▸ **What this task involves**: Pictures stay out of this copy, which runs from the first line of the material through the line containing "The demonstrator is".
::: Given material :::
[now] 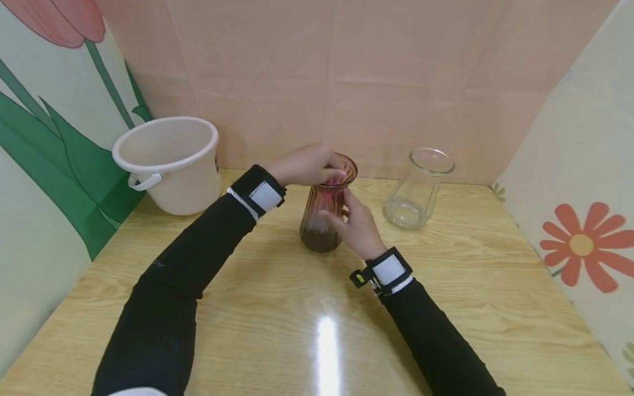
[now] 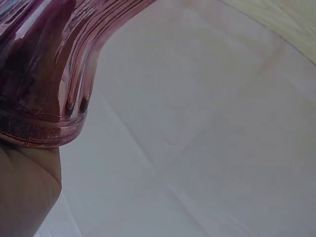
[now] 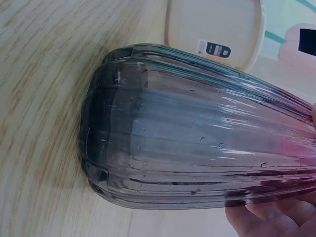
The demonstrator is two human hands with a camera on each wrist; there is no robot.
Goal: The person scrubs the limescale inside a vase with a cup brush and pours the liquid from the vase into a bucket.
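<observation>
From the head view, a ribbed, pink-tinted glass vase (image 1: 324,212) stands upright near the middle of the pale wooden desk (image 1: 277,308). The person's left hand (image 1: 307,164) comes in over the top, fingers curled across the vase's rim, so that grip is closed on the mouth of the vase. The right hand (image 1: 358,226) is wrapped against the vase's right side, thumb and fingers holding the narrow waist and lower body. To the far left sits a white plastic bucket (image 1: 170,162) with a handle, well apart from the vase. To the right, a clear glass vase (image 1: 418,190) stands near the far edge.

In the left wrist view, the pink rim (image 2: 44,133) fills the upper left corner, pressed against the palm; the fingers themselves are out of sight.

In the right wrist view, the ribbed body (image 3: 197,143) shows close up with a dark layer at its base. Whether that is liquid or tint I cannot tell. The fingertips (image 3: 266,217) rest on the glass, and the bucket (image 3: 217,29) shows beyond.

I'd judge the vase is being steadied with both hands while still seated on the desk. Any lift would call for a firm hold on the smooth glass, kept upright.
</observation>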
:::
▸ **Solution for this task**:
[now] 
[now] 
[now] 
The demonstrator is two human hands with a camera on each wrist; there is no robot.

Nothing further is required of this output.